● YOUR TASK: Down to the final line, print the records below exactly and without pictures.

● RECORDS FOR THIS EXERCISE:
--- START ---

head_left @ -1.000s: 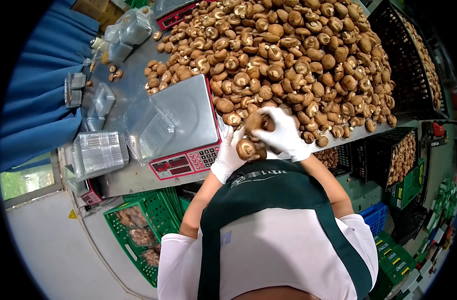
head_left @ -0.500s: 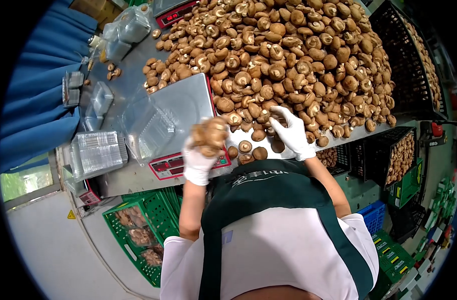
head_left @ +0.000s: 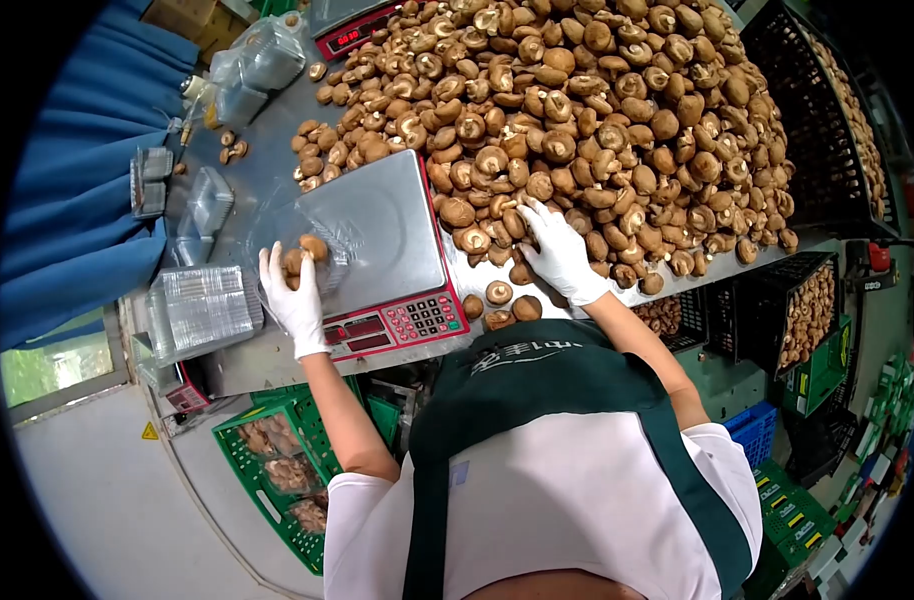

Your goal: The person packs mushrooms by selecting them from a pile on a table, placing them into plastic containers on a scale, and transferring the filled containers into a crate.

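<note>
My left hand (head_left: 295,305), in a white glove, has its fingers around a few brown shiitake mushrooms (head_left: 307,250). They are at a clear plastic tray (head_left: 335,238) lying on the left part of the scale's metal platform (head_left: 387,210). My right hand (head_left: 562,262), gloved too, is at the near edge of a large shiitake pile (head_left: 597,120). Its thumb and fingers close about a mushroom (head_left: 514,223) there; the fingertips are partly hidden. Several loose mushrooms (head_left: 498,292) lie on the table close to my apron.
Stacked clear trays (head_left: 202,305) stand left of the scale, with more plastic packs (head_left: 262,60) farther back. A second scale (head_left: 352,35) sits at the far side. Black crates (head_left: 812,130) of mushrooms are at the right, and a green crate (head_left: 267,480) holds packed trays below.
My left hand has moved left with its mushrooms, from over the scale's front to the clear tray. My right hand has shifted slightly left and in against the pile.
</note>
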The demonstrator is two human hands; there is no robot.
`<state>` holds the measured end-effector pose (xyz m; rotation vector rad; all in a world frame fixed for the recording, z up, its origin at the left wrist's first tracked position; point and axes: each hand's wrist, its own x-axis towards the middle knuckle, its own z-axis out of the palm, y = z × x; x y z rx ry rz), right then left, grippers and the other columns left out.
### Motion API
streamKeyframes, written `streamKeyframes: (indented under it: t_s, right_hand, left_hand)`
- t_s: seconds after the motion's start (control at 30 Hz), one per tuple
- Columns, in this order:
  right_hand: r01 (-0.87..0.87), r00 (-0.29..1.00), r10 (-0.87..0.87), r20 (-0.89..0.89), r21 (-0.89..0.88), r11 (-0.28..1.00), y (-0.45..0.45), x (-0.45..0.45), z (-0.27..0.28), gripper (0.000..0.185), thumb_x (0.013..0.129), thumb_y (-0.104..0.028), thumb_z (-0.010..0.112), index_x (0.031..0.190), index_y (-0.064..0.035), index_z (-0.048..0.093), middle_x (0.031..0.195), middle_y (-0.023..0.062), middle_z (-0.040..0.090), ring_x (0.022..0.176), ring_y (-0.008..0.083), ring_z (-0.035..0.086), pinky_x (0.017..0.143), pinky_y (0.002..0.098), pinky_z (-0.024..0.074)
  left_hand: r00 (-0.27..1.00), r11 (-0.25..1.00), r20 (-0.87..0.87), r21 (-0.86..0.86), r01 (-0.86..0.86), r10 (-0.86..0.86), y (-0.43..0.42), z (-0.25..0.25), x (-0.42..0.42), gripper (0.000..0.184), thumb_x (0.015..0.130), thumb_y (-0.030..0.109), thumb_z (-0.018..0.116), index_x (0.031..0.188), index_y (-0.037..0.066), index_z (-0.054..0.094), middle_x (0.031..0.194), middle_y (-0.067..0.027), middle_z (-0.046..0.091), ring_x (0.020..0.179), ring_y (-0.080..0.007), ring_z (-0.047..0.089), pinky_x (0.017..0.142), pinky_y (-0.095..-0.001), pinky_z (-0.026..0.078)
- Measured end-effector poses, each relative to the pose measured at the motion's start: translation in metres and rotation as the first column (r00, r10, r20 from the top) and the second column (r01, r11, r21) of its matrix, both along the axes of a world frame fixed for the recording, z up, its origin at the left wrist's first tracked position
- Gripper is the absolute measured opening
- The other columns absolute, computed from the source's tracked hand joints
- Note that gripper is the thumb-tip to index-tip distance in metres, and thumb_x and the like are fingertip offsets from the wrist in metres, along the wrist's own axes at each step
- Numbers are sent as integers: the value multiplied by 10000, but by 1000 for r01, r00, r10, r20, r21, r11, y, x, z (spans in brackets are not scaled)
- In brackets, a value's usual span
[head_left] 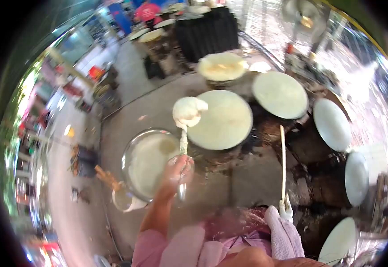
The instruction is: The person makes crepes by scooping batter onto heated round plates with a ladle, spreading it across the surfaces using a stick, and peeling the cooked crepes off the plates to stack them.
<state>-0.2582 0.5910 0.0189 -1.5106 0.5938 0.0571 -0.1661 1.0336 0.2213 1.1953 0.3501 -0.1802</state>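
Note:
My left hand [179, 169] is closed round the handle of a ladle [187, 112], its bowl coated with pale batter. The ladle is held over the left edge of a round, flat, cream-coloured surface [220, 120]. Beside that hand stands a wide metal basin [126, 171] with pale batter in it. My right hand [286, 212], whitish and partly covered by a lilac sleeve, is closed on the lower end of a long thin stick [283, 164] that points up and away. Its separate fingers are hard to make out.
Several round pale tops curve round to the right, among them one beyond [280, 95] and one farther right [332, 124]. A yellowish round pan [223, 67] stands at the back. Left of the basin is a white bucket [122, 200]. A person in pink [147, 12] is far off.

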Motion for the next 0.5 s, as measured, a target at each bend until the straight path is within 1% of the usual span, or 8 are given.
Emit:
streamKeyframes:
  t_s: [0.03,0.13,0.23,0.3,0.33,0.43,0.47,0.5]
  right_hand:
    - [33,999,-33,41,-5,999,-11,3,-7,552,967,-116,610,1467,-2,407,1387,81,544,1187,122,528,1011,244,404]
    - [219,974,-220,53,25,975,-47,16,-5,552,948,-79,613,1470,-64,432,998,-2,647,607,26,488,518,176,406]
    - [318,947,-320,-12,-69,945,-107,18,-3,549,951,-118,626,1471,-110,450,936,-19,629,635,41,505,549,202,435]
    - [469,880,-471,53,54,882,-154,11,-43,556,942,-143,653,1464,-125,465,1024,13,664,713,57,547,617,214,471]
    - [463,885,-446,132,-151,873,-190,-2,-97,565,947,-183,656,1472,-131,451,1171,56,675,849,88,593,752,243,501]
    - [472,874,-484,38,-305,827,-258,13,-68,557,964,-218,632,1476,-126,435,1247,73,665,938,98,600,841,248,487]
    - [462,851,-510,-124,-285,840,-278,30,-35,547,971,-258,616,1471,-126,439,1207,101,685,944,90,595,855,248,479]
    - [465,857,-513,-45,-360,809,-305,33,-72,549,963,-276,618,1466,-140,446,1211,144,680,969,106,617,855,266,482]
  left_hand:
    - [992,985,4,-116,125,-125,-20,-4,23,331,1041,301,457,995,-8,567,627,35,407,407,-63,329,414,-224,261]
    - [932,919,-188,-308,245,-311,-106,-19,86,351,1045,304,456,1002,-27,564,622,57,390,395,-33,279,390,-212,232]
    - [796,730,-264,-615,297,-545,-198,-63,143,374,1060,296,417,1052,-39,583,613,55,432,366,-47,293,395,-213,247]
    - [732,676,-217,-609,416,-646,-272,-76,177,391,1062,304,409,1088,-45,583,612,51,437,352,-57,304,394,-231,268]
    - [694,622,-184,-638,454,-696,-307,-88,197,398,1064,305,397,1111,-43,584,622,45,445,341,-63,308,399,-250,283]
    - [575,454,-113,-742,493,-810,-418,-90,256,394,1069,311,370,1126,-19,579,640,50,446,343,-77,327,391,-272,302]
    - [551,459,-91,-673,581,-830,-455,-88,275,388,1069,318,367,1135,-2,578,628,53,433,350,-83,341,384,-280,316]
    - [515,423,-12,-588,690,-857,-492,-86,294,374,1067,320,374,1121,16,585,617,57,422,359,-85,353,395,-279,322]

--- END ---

● OUTPUT OF THE TASK:
head_left @ -1.000s: 
head_left @ -0.500s: 
head_left @ +0.000s: 

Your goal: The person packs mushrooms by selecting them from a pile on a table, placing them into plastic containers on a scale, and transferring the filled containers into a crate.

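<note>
My left hand (head_left: 295,305), in a white glove, has its fingers around a few brown shiitake mushrooms (head_left: 307,250). They are at a clear plastic tray (head_left: 335,238) lying on the left part of the scale's metal platform (head_left: 387,210). My right hand (head_left: 562,262), gloved too, is at the near edge of a large shiitake pile (head_left: 597,120). Its thumb and fingers close about a mushroom (head_left: 514,223) there; the fingertips are partly hidden. Several loose mushrooms (head_left: 498,292) lie on the table close to my apron.
Stacked clear trays (head_left: 202,305) stand left of the scale, with more plastic packs (head_left: 262,60) farther back. A second scale (head_left: 352,35) sits at the far side. Black crates (head_left: 812,130) of mushrooms are at the right, and a green crate (head_left: 267,480) holds packed trays below.
My left hand has moved left with its mushrooms, from over the scale's front to the clear tray. My right hand has shifted slightly left and in against the pile.
</note>
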The demonstrator is two human hands; there is no robot.
`<state>` holds the measured end-effector pose (xyz m; rotation vector rad; all in a world frame fixed for the recording, z up, its origin at the left wrist's first tracked position; point and axes: each hand's wrist, its own x-axis towards the middle knuckle, its own z-axis out of the palm, y = z × x; x y z rx ry rz), right then left, grippers and the other columns left out.
### Motion API
streamKeyframes, written `streamKeyframes: (indented under it: t_s, right_hand, left_hand)`
- t_s: seconds after the motion's start (control at 30 Hz), one per tuple
- Columns, in this order:
  right_hand: r01 (-0.87..0.87), r00 (-0.29..1.00), r10 (-0.87..0.87), r20 (-0.89..0.89), r21 (-0.89..0.88), r11 (-0.28..1.00), y (-0.45..0.45), x (-0.45..0.45), z (-0.27..0.28), gripper (0.000..0.185), thumb_x (0.013..0.129), thumb_y (-0.104..0.028), thumb_z (-0.010..0.112), index_x (0.031..0.190), index_y (-0.064..0.035), index_z (-0.048..0.093), middle_x (0.031..0.195), middle_y (-0.023..0.062), middle_z (-0.040..0.090), ring_x (0.022..0.176), ring_y (-0.008..0.083), ring_z (-0.035..0.086), pinky_x (0.017..0.143), pinky_y (0.002..0.098), pinky_z (-0.024..0.074)
  left_hand: r00 (-0.27..1.00), r11 (-0.25..1.00), r20 (-0.87..0.87), r21 (-0.86..0.86), r01 (-0.86..0.86), r10 (-0.86..0.86), y (-0.43..0.42), z (-0.25..0.25), x (-0.42..0.42), gripper (0.000..0.184), thumb_x (0.015..0.130), thumb_y (-0.030..0.109), thumb_z (-0.018..0.116), index_x (0.031..0.188), index_y (-0.037..0.066), index_z (-0.054..0.094), middle_x (0.031..0.194), middle_y (-0.067..0.027), middle_z (-0.046..0.091), ring_x (0.020..0.179), ring_y (-0.080..0.007), ring_z (-0.047..0.089), pinky_x (0.017..0.142), pinky_y (-0.095..-0.001), pinky_z (-0.026..0.078)
- Measured end-effector poses, each relative to the pose measured at the motion's start: translation in metres and rotation as the first column (r00, r10, r20 from the top) and the second column (r01, r11, r21) of its matrix, both along the axes of a world frame fixed for the recording, z up, its origin at the left wrist's first tracked position
- Gripper is the absolute measured opening
- The other columns absolute, computed from the source's tracked hand joints
- Note that gripper is the thumb-tip to index-tip distance in metres, and thumb_x and the like are fingertip offsets from the wrist in metres, along the wrist's own axes at each step
- Numbers are sent as integers: the value multiplied by 10000, but by 1000 for r01, r00, r10, r20, r21, r11, y, x, z (spans in brackets are not scaled)
- In brackets, a value's usual span
[head_left] 
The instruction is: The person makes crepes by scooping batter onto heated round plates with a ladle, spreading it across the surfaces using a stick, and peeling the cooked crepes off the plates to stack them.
<state>-0.2582 0.5910 0.0189 -1.5106 0.5938 0.0571 -0.1661 1.0336 0.2213 1.1953 0.3501 -0.1802</state>
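Note:
My left hand [179, 169] is closed round the handle of a ladle [187, 112], its bowl coated with pale batter. The ladle is held over the left edge of a round, flat, cream-coloured surface [220, 120]. Beside that hand stands a wide metal basin [126, 171] with pale batter in it. My right hand [286, 212], whitish and partly covered by a lilac sleeve, is closed on the lower end of a long thin stick [283, 164] that points up and away. Its separate fingers are hard to make out.
Several round pale tops curve round to the right, among them one beyond [280, 95] and one farther right [332, 124]. A yellowish round pan [223, 67] stands at the back. Left of the basin is a white bucket [122, 200]. A person in pink [147, 12] is far off.
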
Motion for the next 0.5 s, as measured, a target at each bend until the straight path is within 1% of the usual span, or 8 are given.
Emit:
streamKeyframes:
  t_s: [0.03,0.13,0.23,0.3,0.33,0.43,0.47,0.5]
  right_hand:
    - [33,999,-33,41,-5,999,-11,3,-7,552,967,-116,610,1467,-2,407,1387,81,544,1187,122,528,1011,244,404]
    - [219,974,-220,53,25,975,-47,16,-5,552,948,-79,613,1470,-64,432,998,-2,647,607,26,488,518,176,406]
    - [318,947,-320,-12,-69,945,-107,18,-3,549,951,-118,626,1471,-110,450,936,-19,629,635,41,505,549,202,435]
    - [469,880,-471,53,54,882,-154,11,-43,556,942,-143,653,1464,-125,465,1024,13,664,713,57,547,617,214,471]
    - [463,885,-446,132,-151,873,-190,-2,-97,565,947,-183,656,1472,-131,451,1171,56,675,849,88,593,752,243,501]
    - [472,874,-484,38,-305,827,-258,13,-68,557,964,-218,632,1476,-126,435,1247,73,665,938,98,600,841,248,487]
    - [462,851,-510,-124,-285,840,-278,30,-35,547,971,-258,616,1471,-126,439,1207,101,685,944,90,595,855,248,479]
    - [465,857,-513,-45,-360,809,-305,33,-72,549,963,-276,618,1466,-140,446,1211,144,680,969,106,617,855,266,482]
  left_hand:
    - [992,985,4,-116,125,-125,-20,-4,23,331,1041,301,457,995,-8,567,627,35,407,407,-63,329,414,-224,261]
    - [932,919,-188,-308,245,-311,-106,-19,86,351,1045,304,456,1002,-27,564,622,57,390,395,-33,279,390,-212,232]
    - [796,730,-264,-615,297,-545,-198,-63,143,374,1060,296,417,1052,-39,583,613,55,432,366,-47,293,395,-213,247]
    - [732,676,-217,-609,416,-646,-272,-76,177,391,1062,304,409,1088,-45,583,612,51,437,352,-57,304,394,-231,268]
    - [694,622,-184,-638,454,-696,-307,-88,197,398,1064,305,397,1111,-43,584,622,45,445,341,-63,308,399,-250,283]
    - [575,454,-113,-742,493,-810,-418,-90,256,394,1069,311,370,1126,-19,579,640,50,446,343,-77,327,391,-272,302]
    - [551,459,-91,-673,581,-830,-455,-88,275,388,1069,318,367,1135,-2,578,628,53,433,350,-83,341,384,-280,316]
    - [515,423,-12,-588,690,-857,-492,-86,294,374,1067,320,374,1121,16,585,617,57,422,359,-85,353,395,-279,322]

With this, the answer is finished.